Gundy CM, Fayers PM, Groenvold M, Petersen MA, Scott NW, Sprangers MA, Velikova G, Aaronson NK - Qual Life Res (2011)

Bottom Line: All chi-square tests were significant.One of the Physical/Mental models had fit indices superior to the other models considered.The Physical/Mental health model had the best fit of the higher order models considered, and enjoys empirical and theoretical support in comparable instruments and applications.

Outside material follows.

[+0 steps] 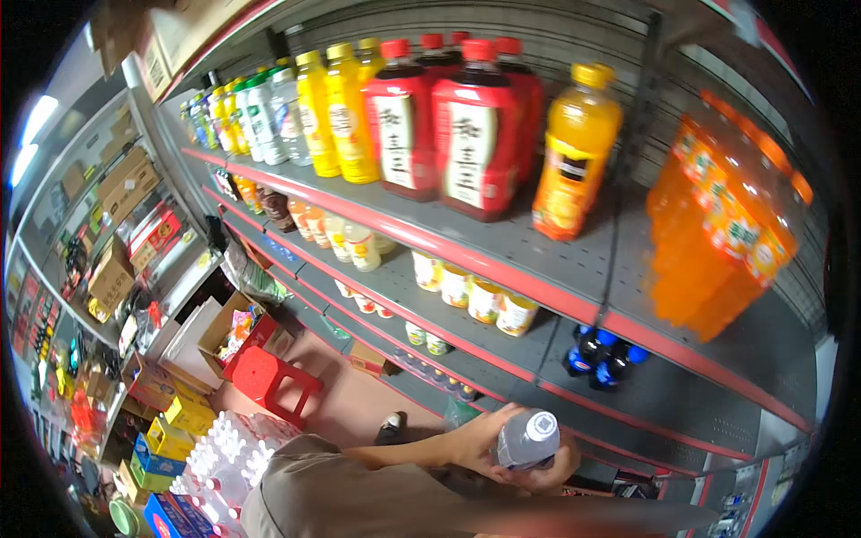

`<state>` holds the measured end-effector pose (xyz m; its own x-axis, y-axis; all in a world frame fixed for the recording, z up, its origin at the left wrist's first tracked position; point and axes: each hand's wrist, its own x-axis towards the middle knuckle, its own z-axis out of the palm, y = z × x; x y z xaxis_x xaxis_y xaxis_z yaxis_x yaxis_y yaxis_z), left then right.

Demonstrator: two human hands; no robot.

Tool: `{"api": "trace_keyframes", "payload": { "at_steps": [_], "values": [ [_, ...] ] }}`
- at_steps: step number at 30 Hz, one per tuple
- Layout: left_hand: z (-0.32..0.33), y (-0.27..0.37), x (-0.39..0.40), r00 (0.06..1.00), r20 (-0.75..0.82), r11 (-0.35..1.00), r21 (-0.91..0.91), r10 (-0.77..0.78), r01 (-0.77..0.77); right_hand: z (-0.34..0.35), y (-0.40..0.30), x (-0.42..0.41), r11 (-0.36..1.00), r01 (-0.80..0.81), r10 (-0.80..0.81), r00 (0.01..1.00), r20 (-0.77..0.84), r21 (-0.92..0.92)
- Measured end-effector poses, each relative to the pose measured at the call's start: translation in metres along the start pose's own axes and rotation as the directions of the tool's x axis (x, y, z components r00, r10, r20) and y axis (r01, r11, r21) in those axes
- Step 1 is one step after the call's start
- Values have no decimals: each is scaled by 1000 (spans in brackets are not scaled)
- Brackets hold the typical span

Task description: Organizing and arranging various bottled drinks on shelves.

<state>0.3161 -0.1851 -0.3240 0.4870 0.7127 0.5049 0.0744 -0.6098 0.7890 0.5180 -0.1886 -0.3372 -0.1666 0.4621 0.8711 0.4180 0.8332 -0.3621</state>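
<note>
A clear plastic bottle with a white cap point(528, 440) is held between both hands, low in front of the shelves. My left hand point(485, 440) grips it from the left side. My right hand point(562, 464) wraps its other side and lower part; the bottle hides some of its fingers. Above, on the top shelf, stand large red-capped bottles of dark drink point(474, 134), an orange juice bottle point(578, 155), yellow bottles point(350, 121) and a shrink-wrapped pack of orange soda bottles point(730, 215). Dark bottles with blue caps point(605, 356) stand on the shelf below.
The red-edged shelf point(403, 228) runs across the view, with jars point(484, 299) on a lower level. A red plastic stool point(259, 376) stands on the floor at left. Nearby are packed bottles point(229, 457), yellow cartons point(168, 437) and an open cardboard box point(225, 336).
</note>
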Motion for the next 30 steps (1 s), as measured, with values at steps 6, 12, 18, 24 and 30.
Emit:
{"api": "trace_keyframes", "payload": {
  "at_steps": [6,12,18,24,30],
  "values": [
    [-116,10,-56,989,-84,988,90,-120,127,107,-61,64,997,-76,75,995,71,15],
    [-238,-5,-133,927,-371,932,-319,47,-175,243,-116,80,972,-107,113,994,-14,208],
    [-382,10,-133,852,-353,887,-109,387,-448,346,-186,138,988,-67,78,994,-76,138],
    [-483,25,-88,631,-489,791,263,602,-552,413,-220,245,989,82,-105,977,-188,-125],
    [-515,26,-20,641,-600,849,132,479,-511,441,-211,318,975,65,-139,926,-351,-213]
  ]
}}
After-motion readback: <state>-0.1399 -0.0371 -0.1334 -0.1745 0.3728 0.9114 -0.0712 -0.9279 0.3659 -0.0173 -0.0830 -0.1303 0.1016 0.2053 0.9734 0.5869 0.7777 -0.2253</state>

View Article: PubMed Central - PubMed

Affiliation: Division of Psychosocial Research and Epidemiology, The Netherlands Cancer Institute, Plesmanlaan 121, 1066 CX, Amsterdam, The Netherlands.

ABSTRACT

Purpose: To investigate the statistical fit of alternative higher order models for summarizing the health-related quality of life profile generated by the EORTC QLQ-C30 questionnaire.

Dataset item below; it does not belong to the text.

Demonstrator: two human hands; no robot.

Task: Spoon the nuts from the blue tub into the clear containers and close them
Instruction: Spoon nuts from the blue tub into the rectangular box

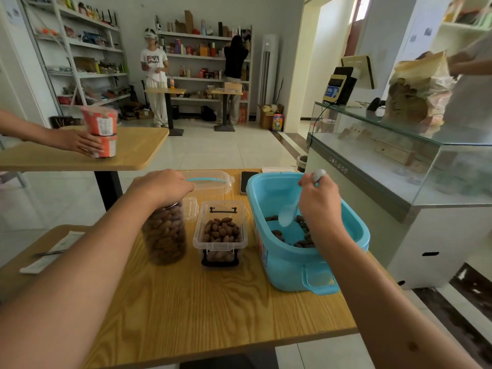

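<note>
A wooden table (213, 302) carries the work. At its right stands the blue tub (300, 262), a few nuts (302, 243) scattered on its floor. The right hand (318, 201) is closed around a pale spoon (288, 214) whose bowl dips into the tub. At the left a tall clear jar (165, 235), full of nuts, is gripped at its top by the left hand (162, 186). Between them sits an open clear box (219, 233), partly filled, with a clear lid (210, 181) lying behind it.
</note>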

Methods: A 50% random sample was drawn from a dataset of more than 9,000 pre-treatment QLQ-C30 v 3.0 questionnaires completed by cancer patients from 48 countries, differing in primary tumor site and disease stage. Building on a "standard" 14-dimensional QLQ-C30 model, confirmatory factor analysis was used to compare 6 higher order models, including a 1-dimensional (1D) model, a 2D "symptom burden and function" model, two 2D "mental/physical" models, and two models with a "formative" (or "causal") formulation of "symptom burden," and "function."

Results: All of the models considered had at least an "adequate" fit to the data: the less restricted the model, the better the fit. The RMSEA fit indices for the various models ranged from 0.042 to 0.061, CFI's 0.90-0.96, and TLI's from 0.96 to 0.98. All chi-square tests were significant. One of the Physical/Mental models had fit indices superior to the other models considered.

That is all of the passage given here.